Blending old cooking techniques with modern gastronomic tools, Angelos Lantos is a scholar of traditional and modern cuisine. Perpetually redefining the classical, he feels passionately that his craft is not about making a splashy impression, but about enriching gastronomy in its truest meaning of the word. His earthy “no-frills” dishes are the outcome of months of research and experimentation.

Born 1972, he hails from Messolonghi in western Greece, just north of the Peloponnese. At the age of four, his family moved to Athens, where he received his formal culinary training at the “Chef d’ Oeuvre” gastronomy school.
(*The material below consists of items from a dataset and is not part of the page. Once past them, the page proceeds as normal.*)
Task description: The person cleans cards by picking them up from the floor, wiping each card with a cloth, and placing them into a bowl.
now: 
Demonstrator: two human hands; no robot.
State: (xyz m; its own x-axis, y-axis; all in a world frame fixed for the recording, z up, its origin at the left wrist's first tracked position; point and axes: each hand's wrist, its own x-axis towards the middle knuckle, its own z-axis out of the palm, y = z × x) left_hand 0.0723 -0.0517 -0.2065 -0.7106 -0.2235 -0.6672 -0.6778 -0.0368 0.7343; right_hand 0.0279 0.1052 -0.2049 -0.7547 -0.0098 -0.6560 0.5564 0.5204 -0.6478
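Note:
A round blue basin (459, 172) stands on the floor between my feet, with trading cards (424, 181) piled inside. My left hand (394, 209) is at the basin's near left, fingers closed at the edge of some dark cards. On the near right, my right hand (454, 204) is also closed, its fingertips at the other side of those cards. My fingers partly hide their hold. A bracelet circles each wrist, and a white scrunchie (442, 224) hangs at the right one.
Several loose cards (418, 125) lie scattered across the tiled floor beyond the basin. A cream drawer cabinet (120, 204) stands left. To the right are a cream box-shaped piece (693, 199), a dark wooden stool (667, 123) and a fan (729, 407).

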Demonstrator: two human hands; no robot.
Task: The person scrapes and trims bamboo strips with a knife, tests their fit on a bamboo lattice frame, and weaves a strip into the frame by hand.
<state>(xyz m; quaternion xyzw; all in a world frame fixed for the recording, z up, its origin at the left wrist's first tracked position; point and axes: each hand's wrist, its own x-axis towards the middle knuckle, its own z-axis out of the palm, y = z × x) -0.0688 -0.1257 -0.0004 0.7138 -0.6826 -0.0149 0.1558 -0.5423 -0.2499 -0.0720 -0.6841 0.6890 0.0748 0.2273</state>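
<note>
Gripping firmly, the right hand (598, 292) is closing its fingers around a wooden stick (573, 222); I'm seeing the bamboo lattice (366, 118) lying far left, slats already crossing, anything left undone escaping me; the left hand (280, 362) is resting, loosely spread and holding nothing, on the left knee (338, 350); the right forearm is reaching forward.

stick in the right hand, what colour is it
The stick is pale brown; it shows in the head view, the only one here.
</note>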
Attracted by the buzz of the kitchen at his first job as a young waiter, Lantos settled into his calling immediately, at a time in Greece when being a chef meant being just another cook and there was nothing glamorous about it. His apprenticeship took him to some of Greece’s most renowned restaurants, working with Christos Tzieras, Herve Pronzato and Arnaud Bignon, whom he considers the most complete chef.

He joined Bignon at Spondi, Athens’ historic gastronomic institution, in 2005, and has been there ever since, stepping out of the shadows after his mentor left in 2013. And with great success: Angelos Lantos became the first Greek chef to be awarded two Michelin stars. (He is also the first Greek chef to receive a casting invitation from NETFLIX for THE FINAL TABLE, but he politely declined, unable to commit to filming from mid-February until the end of March 2019, away from his job).

Humble and gracious, Mr. Lantos is passionate, obsessed with every detail. There is no grand theatre about him. He is focused on his craft, revering its history, its provenance and cultural meaning. Engaged with international haute cuisine, he regularly unites forces or trains with renowned colleagues: Cheval Blanc’s Peter Knogl, Flocons de Sel’s Emmanuel Renaut, L'Enclume’s Simon Rogan, Jacob Jan Boerma of “De Leest”, Éric Fréchon and Michel Troisgros, just to name a few. Married, with two sons, and committed to his private life, he is still a man on a mission, even taking time to teach at a vocational school. He lives the dictum he tells his students: “talent comes to fruition through hard work, and leads to distinction.”